My mom is a career journalist and I’ve always been interested in journalism, even though the closest I’ve been has been as a graphic artist and IT person for a couple of newspapers. So, when a friend of mine posted a link to this article on the current fate of journalism in this country and and the world with a focus on the newspaper and it’s seemingly imminent demise, I listened up. The article makes a series of very good points and while presenting a lot of cold, hard facts about what’s going on also has an unabashed point about the current world.

From my personal knowledge of what’s going on with the newspapers my mom is associated with, I can say that everything this story talks about is pretty much dead on and it applies to newspapers everywhere from the local weeklies that my mom runs, to the biggest papers in the country as this article points out.
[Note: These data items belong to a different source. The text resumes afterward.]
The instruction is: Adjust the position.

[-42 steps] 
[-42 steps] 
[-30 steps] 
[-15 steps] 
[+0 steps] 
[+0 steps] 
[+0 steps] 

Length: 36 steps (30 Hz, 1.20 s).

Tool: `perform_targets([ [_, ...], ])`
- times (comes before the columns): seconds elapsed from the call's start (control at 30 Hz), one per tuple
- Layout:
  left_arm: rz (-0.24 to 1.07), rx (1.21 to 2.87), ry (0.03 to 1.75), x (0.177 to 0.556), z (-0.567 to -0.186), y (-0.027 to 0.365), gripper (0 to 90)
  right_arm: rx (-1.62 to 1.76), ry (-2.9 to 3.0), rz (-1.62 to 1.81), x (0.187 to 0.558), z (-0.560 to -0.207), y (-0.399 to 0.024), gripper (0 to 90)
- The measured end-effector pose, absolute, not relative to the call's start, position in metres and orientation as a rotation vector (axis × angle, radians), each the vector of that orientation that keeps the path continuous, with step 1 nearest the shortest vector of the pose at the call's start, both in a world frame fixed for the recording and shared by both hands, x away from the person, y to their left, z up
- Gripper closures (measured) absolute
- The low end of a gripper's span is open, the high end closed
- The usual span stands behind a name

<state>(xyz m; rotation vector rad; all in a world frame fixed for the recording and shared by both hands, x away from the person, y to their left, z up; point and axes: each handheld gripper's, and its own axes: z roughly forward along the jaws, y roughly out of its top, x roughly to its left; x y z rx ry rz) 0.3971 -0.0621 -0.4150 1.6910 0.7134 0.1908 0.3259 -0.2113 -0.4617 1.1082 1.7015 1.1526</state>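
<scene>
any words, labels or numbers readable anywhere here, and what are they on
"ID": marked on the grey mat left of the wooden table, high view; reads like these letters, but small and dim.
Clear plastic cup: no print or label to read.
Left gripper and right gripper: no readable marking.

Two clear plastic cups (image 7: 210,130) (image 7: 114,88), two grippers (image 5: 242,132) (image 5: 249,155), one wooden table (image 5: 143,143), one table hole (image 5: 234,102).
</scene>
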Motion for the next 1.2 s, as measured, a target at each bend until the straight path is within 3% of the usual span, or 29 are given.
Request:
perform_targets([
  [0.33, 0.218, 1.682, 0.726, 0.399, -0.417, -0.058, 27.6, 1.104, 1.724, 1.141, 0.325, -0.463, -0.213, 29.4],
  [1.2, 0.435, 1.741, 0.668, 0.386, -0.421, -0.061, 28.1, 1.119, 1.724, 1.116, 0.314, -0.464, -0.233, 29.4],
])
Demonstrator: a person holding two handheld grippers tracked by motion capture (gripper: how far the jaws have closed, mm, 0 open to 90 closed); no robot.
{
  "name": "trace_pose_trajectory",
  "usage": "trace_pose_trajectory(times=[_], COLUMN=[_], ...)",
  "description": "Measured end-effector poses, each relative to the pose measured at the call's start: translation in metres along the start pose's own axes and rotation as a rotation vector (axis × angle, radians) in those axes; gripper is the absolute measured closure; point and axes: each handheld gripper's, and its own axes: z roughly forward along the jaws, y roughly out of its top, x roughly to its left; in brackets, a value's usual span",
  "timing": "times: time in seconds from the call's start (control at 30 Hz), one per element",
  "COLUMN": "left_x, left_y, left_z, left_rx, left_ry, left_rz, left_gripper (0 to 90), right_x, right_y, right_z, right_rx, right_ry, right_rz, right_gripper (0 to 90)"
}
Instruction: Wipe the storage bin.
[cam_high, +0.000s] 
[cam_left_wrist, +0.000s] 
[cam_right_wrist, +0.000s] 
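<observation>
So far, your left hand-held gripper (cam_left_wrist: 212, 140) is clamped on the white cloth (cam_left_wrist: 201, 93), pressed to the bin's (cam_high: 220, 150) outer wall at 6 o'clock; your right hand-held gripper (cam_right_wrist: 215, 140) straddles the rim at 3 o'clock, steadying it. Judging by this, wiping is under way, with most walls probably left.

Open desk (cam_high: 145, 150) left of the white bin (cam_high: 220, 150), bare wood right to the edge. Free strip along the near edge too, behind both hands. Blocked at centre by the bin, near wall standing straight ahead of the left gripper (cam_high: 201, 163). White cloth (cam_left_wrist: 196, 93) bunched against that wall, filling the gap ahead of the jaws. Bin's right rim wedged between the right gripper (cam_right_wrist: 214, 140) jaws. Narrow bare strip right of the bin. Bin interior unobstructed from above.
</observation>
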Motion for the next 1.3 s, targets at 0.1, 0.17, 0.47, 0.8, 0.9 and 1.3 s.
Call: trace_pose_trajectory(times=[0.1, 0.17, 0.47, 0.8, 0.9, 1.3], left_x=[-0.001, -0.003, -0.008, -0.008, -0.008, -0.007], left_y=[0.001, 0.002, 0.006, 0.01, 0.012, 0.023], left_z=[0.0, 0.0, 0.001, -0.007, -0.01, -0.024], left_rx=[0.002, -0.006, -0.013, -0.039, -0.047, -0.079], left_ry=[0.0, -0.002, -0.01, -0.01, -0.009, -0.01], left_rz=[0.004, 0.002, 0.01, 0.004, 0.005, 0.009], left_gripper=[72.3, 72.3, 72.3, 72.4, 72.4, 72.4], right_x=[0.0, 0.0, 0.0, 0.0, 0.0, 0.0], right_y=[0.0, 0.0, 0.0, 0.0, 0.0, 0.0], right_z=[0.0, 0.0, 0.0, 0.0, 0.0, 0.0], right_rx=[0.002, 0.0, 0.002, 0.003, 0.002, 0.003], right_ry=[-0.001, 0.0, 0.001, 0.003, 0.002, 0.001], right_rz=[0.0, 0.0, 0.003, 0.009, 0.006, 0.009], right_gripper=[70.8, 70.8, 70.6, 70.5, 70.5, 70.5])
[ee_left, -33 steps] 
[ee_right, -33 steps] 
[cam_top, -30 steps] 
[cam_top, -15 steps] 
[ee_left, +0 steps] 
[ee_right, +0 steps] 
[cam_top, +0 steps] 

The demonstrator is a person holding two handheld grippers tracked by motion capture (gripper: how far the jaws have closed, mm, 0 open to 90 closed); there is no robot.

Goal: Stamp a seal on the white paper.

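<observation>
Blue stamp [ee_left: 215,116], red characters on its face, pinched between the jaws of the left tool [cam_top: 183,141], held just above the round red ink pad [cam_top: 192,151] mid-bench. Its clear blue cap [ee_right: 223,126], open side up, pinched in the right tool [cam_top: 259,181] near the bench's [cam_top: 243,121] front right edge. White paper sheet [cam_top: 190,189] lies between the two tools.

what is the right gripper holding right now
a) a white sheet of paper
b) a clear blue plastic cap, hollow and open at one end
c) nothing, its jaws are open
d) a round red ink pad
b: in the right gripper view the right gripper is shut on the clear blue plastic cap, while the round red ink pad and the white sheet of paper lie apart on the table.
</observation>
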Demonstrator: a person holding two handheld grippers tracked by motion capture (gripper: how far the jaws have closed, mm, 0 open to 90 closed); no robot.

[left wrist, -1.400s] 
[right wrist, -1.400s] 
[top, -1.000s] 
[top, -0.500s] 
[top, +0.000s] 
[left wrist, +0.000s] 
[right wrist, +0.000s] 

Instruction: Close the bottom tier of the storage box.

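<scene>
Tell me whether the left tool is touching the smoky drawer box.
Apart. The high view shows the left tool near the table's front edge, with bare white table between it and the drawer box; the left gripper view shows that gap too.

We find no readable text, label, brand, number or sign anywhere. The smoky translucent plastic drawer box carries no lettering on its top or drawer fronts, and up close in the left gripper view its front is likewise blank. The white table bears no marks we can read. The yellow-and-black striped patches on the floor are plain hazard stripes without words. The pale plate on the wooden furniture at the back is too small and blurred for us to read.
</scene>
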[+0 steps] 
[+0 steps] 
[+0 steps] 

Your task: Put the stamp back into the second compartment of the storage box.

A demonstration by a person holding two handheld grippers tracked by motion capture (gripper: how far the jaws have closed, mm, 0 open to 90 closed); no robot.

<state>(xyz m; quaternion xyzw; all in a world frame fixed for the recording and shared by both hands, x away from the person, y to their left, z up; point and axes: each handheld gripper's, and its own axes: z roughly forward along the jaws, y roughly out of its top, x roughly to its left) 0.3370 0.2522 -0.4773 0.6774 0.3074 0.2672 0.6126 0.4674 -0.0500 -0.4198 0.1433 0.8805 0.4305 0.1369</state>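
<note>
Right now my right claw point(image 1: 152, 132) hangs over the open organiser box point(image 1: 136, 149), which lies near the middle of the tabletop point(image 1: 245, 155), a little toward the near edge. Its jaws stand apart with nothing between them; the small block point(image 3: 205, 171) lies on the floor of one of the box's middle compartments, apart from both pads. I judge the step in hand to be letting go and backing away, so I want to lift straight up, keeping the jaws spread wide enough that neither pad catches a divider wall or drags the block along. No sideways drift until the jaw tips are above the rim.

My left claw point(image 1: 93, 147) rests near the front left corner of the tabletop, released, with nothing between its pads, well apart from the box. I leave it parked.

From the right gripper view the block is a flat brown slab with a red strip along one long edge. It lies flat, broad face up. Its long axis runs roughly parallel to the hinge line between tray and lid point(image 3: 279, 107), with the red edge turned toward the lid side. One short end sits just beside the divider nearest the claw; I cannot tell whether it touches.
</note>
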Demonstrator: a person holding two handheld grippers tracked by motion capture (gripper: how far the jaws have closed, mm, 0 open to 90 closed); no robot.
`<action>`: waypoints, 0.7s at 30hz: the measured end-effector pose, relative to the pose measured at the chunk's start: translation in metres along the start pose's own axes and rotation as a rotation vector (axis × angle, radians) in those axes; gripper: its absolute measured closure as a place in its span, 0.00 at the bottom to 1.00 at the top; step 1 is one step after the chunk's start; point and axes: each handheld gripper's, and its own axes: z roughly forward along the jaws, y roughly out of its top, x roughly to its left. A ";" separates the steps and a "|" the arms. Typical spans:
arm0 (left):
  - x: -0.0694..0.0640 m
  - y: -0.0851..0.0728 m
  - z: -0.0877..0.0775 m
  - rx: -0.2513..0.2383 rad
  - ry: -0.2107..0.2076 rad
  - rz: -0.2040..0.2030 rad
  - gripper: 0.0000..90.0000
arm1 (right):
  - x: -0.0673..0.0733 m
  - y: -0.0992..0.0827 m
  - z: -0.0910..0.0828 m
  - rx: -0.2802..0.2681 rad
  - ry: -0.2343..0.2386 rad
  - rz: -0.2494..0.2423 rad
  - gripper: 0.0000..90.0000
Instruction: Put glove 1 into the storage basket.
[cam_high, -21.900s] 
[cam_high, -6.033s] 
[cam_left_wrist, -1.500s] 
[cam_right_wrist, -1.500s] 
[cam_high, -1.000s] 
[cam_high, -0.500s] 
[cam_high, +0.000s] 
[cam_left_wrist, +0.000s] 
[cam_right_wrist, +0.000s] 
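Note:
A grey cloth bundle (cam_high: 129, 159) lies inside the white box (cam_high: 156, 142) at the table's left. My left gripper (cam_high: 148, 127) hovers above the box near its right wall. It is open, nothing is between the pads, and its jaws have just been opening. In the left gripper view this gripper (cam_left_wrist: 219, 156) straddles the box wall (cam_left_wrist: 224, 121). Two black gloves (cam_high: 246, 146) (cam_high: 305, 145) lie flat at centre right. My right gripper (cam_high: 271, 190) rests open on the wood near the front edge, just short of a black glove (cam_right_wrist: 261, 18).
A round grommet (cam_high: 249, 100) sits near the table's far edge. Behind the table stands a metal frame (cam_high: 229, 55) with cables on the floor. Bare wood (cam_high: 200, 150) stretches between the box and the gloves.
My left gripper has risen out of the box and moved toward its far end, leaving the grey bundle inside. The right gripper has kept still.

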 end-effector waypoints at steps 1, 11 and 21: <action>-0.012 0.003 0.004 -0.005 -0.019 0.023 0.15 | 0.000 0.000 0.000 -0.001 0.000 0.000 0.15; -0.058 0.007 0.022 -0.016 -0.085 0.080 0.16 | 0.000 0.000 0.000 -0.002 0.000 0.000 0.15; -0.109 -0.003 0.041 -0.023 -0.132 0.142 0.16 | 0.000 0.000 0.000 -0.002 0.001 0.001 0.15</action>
The 3 main points are really this:

  1. Today, newspapers provide the overwhelming majority of original reporting and are the single most important tool for informing the public about anything.
  2. Newspapers are being hit by a perfect storm of rising newsprint costs, falling advertising revenue, decreasing interest in reading anything, and the current economy leading to sharp cuts to exactly the things newspapers do well.
  3. There probably needs to be a replacement for newspaper journalism, but it’s really not clear what that is and how to make it happen.

I’ll just touch on those 3 things, because really you should go read the article.

First, for all the noise being made about “new media” the vast majority of what goes on there is usually a commentary on journalism done in newspapers. Even TV and radio journalism is more often than not picking up on stories first covered in newspapers. This is because traditionally, newspapers have had the most feet on the ground, the most expertise, the most trust and respect and finally the most balls to do what needs to be done in the name of the truth and journalism. The “profitable” sources of news (TV, Internet and radio) may find that it’s much harder to be profitable if you had to field all of your own reporters.

Second, newspapers are seeking to become like the things they’re competing with in the hopes that it will bring readers and profits back. This means abandoning all the things which separated them. Unfortunately this includes nearly all substantive investigative reporting. This essentially commoditizes what newspapers have to offer making it even harder for them to compete.

The way forward is a lot less clear. I’ve spent a bunch of time thinking about it. What exactly made a newspaper? The article seems to believe it was a combination of respect, trust and unified resources with a common, concrete goal to shed light and report the truth. That sounds about right.

The article only hints at another problem which I find personally frustrating which is the increasing suspicion of inserted bias in all forms for journalism. The fact that a huge amount of our news industry is essentially entertainment has tainted all of our news sources and made the average person assume that every article as a position which it’s arguing for.